The genus contains geophytes that use bulbous parts to survive unfavorable conditions and quickly reproduce during favorable conditions. Gagea species have persistent tepals, and are generally smaller in size than other closely related genera in the Liliaceae family.

The genus has varied leaf morphology. However, it is common for them to have basal leaves, some of which are cauline.

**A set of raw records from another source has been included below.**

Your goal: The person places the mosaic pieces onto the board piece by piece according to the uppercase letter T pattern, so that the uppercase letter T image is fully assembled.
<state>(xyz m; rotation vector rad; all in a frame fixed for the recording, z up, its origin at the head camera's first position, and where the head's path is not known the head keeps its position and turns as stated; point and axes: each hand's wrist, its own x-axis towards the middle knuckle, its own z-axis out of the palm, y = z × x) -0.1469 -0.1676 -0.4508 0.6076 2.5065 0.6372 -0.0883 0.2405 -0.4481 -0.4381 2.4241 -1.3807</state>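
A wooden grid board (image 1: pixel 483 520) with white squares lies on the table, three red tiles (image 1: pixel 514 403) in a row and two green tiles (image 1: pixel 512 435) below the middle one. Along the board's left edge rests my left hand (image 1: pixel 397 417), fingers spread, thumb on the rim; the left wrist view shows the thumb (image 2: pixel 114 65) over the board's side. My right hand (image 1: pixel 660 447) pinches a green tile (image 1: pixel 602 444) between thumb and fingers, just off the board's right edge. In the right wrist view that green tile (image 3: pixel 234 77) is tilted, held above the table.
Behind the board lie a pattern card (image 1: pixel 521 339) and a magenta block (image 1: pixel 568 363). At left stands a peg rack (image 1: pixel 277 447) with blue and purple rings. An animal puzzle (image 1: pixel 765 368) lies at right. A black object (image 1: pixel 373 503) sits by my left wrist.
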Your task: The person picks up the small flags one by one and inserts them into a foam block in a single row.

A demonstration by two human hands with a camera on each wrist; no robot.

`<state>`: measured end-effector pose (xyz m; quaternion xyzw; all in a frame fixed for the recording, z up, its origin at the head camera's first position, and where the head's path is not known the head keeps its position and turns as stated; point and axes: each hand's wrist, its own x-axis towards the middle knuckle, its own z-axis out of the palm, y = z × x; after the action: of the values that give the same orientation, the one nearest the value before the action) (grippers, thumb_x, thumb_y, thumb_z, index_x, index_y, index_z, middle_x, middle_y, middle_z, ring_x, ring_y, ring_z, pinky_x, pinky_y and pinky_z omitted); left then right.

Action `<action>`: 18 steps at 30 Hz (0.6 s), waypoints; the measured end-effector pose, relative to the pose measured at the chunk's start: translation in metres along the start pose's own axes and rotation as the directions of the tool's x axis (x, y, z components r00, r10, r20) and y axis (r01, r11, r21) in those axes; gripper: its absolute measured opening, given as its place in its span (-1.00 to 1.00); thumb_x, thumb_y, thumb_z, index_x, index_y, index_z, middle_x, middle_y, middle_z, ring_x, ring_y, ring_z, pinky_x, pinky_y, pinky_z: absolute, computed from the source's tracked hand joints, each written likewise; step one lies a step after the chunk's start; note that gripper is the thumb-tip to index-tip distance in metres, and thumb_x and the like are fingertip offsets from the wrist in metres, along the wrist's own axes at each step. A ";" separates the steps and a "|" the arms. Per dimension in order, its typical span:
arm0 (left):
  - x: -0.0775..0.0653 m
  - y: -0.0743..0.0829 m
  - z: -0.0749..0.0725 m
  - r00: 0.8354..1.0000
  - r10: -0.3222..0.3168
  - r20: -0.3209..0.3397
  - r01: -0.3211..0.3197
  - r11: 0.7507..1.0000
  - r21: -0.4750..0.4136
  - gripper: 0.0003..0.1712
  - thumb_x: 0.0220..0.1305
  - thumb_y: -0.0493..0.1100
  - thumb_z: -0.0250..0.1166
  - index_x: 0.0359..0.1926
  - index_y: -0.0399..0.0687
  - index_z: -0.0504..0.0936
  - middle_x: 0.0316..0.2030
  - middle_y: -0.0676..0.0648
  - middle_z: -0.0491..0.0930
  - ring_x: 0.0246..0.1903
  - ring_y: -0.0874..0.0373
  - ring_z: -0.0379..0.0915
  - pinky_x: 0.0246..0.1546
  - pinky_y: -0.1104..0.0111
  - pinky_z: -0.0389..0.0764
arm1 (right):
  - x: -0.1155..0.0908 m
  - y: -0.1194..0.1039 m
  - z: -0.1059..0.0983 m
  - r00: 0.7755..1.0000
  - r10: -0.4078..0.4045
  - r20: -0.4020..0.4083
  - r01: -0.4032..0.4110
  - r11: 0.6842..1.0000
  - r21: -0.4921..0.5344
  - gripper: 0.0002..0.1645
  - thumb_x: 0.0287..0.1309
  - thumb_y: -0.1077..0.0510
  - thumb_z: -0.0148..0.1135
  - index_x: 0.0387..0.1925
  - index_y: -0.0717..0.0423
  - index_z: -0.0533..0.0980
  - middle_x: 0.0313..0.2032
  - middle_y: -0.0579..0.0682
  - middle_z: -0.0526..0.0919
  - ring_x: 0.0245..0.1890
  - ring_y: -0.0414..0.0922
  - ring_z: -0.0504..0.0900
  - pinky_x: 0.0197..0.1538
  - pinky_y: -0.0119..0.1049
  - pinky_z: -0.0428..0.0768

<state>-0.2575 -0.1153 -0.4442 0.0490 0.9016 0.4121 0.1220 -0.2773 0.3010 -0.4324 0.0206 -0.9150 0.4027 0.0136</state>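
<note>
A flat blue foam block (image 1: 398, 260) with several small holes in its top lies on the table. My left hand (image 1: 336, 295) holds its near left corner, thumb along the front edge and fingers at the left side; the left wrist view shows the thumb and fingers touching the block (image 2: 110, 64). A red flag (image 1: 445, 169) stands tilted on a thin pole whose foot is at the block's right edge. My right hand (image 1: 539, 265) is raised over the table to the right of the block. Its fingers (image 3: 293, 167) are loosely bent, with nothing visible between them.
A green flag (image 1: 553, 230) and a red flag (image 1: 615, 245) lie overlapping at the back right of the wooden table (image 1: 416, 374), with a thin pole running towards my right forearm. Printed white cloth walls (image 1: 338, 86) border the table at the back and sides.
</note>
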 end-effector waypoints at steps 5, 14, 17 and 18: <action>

Some species have trichomes. These trichomes differ in their morphology. For instance, G. alberti and G. jensii have dendroid-type trichomes, but G. stepposa has glandular trichomes. It is also common for Gagea species to have amphistomatic stomata.

== Reproduction ==
Gagea use two separate reproductive systems, insect pollination and asexual bulbil reproduction. There are two patterns of bulbil reproduction. In a more "continuous" mode, the plant "turns on" the ability to make bulbils, and continues to do so, only needing 2–10 millimeters cubed of total plant volume to begin vegetative reproduction. Once it reaches of volume, in some species, like G. lutea, the plant stops bulbil reproduction to begin expending energy towards a flowering phenophase. In some species, like G. spathacea, the plant never stops bulbil reproduction, and has no ability to reproduce sexually (through flowering).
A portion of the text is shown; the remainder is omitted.